If brightness limitation parameters are set, the input values will be proportionally scaled. For instance, consider the following parameters:
```c
lightbulb_power_limit_t limit = {
.white_max_brightness = 100,
.white_min_brightness = 10,
.color_max_value = 100,
.color_min_value = 10,
.white_max_power = 100,
.color_max_power = 100
}
```
The relationship between value and brightness inputs and outputs is as follows:
```c
input output
100 100
80 82
50 55
11 19
1 10
0 0
```
Power limit is applied after the brightness parameter limitations, and for the RGB channel adjustment, the range is 100 <= x <= 300. The relationship between input and output is as follows:
```c
input output(color_max_power = 100) output(color_max_power = 200) output(color_max_power = 300)
255,255,0 127,127,0 255,255,0 255,255,0
127,127,0 63,63,0 127,127,0 127,127,0
63,63,0 31,31,0 63,63,0 63,63,0
255,255,255 85,85,85 170,170,170 255,255,255
127,127,127 42,42,42 84,84,84 127,127,127
63,63,63 21,21,21 42,42,42 63,63,63
```
## Example of Calibration Parameters
Color calibration parameters consist of two components: curve coefficients `curve_coefficient` used to generate the gamma grayscale table, and white balance coefficients `balance_coefficient` used for the final adjustments.

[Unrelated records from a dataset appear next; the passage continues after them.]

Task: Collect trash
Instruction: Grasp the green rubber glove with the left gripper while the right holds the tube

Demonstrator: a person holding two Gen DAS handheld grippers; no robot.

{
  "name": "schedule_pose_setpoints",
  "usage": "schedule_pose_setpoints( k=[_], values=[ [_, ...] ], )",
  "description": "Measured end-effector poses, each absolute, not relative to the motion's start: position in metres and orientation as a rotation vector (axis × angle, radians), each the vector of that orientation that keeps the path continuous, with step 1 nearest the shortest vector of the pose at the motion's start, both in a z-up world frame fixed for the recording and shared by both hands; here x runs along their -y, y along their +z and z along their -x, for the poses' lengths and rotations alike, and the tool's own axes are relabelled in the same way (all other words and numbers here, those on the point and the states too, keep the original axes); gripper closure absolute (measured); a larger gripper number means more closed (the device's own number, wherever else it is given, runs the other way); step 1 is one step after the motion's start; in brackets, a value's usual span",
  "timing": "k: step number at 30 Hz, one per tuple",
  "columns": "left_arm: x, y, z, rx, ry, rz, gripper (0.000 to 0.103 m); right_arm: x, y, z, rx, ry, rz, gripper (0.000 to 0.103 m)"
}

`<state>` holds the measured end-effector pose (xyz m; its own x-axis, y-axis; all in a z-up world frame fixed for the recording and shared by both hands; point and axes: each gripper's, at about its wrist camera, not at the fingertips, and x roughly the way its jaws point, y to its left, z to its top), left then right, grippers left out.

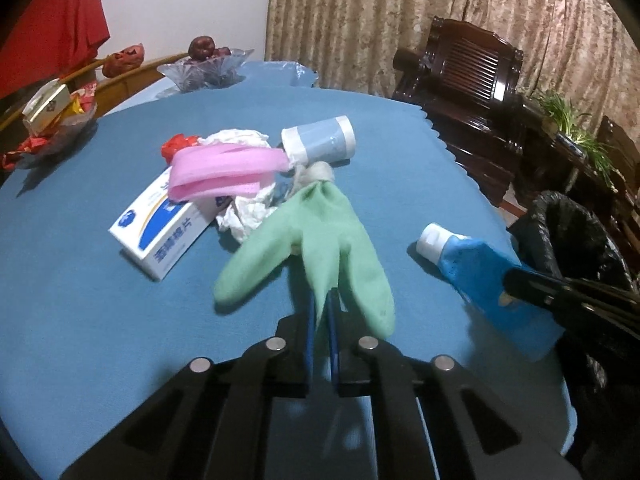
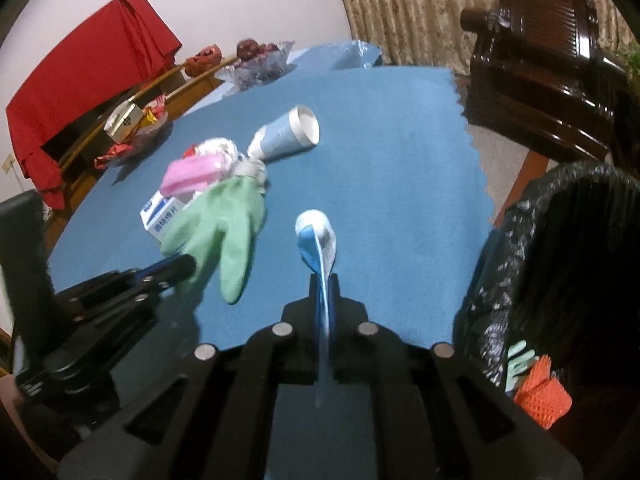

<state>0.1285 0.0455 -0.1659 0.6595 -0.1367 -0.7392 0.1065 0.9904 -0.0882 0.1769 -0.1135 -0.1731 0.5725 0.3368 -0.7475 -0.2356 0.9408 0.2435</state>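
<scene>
Both grippers loaded, next stop is the bin.

Our left gripper (image 1: pixel 320 312) is pinched shut on a fingertip of the green glove (image 1: pixel 320 240), with the rest of it draped on the blue tablecloth (image 1: pixel 100 320); our right gripper (image 2: pixel 325 284) is clamped on the flat tail of the blue tube (image 2: pixel 316 240), cap end pointing away from us. The black-lined bin (image 2: pixel 560 260) sits just off the table's right edge, some trash already inside. Suggest we lift both clear first: the glove's cuff touches the pile of pink mesh (image 1: pixel 224 172), crumpled tissue (image 1: pixel 248 216) and medicine box (image 1: pixel 160 232), so it could drag those along. Grip on the glove is thin, so swing slowly. Right goes first since it's nearest the bin, and both should open only once over the liner. The paper cup (image 1: pixel 320 144) waits for a later pass.
</scene>
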Motion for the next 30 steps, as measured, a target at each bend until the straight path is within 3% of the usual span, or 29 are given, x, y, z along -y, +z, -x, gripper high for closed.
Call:
schedule_pose_setpoints(
  k=[3,6,9,11,13,16,19,21,22,23,26,30],
  values=[
    [-0.049,-0.165,-0.12,-0.848,-0.144,0.037,0.097,0.111,-0.177,-0.177,-0.92,0.334,-0.111,0.095],
    [-0.053,-0.164,-0.115,-0.855,-0.148,0.04,0.096,0.107,-0.181,-0.181,-0.932,0.323,-0.086,0.085],
    [-0.055,-0.162,-0.118,-0.849,-0.137,0.051,0.087,0.104,-0.184,-0.189,-0.945,0.319,-0.075,0.083],
    [-0.056,-0.16,-0.123,-0.84,-0.133,0.06,0.066,0.1,-0.185,-0.196,-0.952,0.318,-0.056,0.083],
    [-0.057,-0.159,-0.128,-0.827,-0.12,0.059,0.052,0.098,-0.186,-0.201,-0.96,0.321,-0.05,0.084],
    [-0.055,-0.161,-0.139,-0.831,-0.112,0.057,0.047,0.095,-0.187,-0.208,-0.978,0.34,-0.056,0.098],
    [-0.053,-0.167,-0.146,-0.843,-0.117,0.058,0.05,0.093,-0.185,-0.208,-0.971,0.349,-0.043,0.101],
    [-0.05,-0.171,-0.147,-0.844,-0.121,0.042,0.065,0.092,-0.183,-0.207,-0.964,0.349,-0.039,0.101],
    [-0.048,-0.173,-0.148,-0.851,-0.131,0.042,0.081,0.092,-0.182,-0.206,-0.96,0.347,-0.041,0.101],
    [-0.047,-0.175,-0.149,-0.862,-0.142,0.046,0.087,0.093,-0.181,-0.206,-0.956,0.345,-0.046,0.101],
    [-0.045,-0.174,-0.145,-0.85,-0.139,0.037,0.096,0.096,-0.176,-0.203,-0.938,0.344,-0.059,0.102],
    [-0.046,-0.159,-0.135,-0.811,-0.144,0.048,0.099,0.101,-0.165,-0.199,-0.91,0.336,-0.082,0.102]
  ],
)
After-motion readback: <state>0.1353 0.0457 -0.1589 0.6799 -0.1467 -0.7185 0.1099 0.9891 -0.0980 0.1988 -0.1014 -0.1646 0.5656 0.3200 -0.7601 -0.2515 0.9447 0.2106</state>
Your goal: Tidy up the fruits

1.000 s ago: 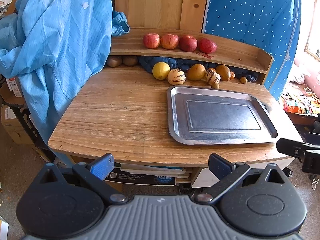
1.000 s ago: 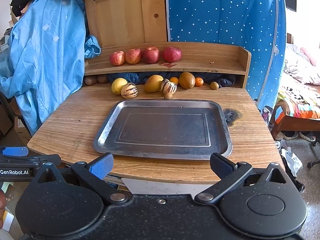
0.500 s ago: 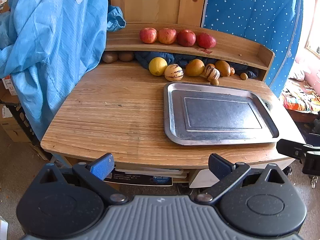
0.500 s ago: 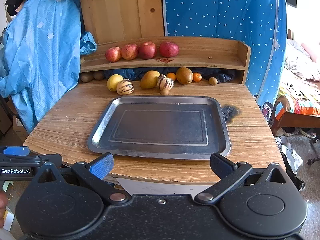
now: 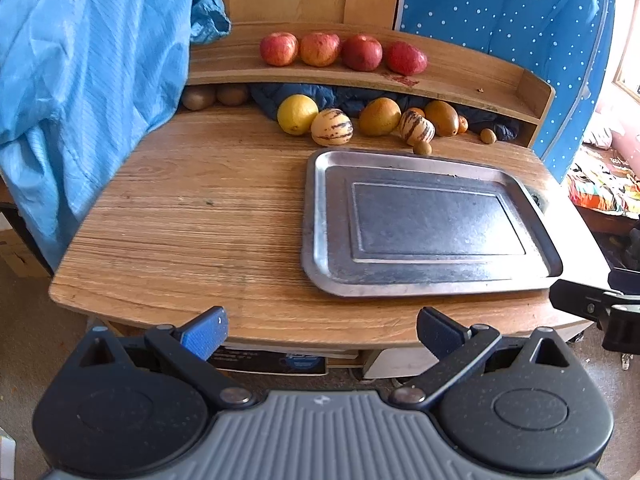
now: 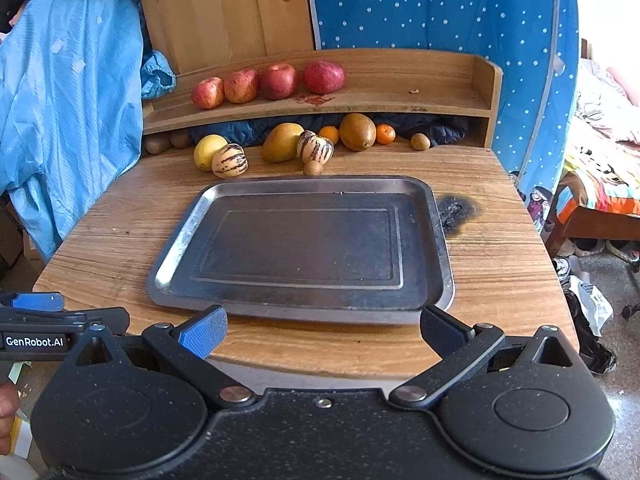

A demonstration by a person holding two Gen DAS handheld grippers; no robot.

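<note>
Both the left gripper [image 5: 320, 330] and right gripper [image 6: 322, 328] hang at the table's [image 5: 192, 216] near edge, fingers spread, holding nothing; the fruits [image 6: 280, 142] line the far side, probably awaiting transfer; the tray [image 6: 176, 248] between lies bare.

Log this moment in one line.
left hand-held gripper open | right hand-held gripper open | tray empty | fruit untouched
</note>
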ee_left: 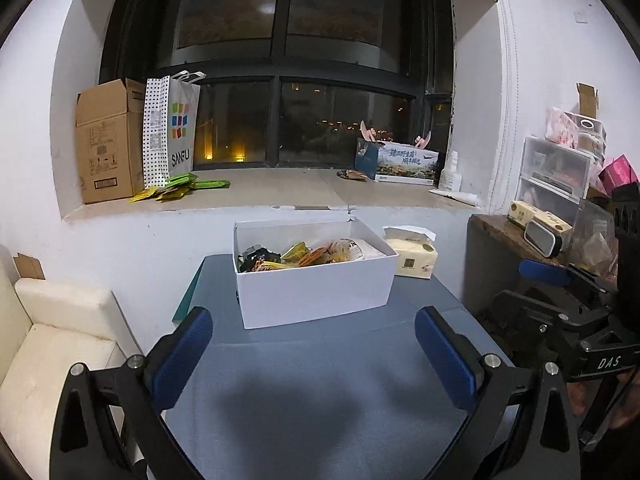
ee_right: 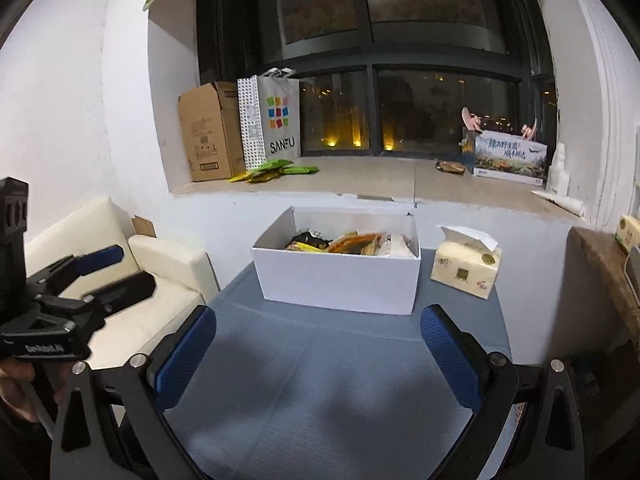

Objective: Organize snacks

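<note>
Both grippers hang low over the near edge of the blue cloth-covered surface (ee_left: 320,360); the left gripper (ee_left: 314,354) has its blue-padded jaws spread wide with nothing between them, and the right gripper (ee_right: 318,356) likewise stands released and empty. Ahead at 12 o'clock, toward the far edge of the surface, sits the open white cardboard box (ee_left: 316,292), already holding a heap of mixed snack packets (ee_left: 304,258) in black, yellow and orange wrappers; a soft pack of cream tissues (ee_left: 414,256) lies just beside it at 1 o'clock. No loose snacks show on the surface, so the gathering looks largely done. Farther off, on the window ledge (ee_left: 280,188), green and yellow sachets (ee_left: 180,188) lie at 11 o'clock beside a white paper shopping bag (ee_left: 176,132); a small brown packet (ee_left: 352,175) rests at 1 o'clock; those may be what remains.
</note>
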`<state>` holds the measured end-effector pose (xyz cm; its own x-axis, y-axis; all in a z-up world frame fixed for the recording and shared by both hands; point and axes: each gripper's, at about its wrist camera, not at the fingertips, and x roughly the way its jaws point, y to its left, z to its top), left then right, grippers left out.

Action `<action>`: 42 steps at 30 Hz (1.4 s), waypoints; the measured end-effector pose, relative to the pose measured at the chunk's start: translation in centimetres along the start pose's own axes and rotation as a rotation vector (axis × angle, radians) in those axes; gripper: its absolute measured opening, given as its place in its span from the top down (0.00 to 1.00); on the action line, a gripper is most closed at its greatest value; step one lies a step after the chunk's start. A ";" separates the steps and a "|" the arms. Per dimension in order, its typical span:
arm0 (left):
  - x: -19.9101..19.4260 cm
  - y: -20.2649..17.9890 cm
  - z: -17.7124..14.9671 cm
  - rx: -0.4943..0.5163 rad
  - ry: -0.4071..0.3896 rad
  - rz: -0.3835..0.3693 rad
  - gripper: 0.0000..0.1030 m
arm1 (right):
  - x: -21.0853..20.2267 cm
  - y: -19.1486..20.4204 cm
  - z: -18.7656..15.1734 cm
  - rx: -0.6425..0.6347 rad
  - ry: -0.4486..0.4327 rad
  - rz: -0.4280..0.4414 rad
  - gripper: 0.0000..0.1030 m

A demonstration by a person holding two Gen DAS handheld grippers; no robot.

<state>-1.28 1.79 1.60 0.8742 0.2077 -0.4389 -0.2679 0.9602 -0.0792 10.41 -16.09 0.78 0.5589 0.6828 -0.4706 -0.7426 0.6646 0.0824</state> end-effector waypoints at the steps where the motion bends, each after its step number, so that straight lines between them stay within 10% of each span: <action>1: 0.1 0.0 0.1 0.000 0.002 0.000 0.00 | -0.1 0.0 0.1 0.001 -0.005 -0.001 0.00; 42: 0.8 0.0 0.2 0.009 0.036 -0.009 0.00 | 0.0 0.2 -0.2 0.011 0.009 0.001 0.00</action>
<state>-0.52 2.01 1.40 0.8613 0.1926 -0.4702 -0.2564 0.9637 -0.0749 10.18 -16.04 0.68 0.5547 0.6805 -0.4788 -0.7388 0.6675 0.0928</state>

- Curve coefficients have values within the range of 0.8 <= x <= 2.2. The output for each parameter is as follows:
```c
| x = 1.0 | x < 1.0 | x > 1.0
max| | |
| * | * | *
| * | * | *
| * | * | *
| * | * | *
| * | * | *
| * | * | *
| * | * | *
| * | * | *
| * | * | *
| * | * | *
| * | * | *
0 |------------------------------------|----------------------------------|------------------------------
0 ... 255
```
The component will generate a gamma calibration table based on the maximum input values supported by each driver. All 8-bit RGB values will be converted to their calibrated counterparts. It is recommended to set the same coefficient for the RGB channels.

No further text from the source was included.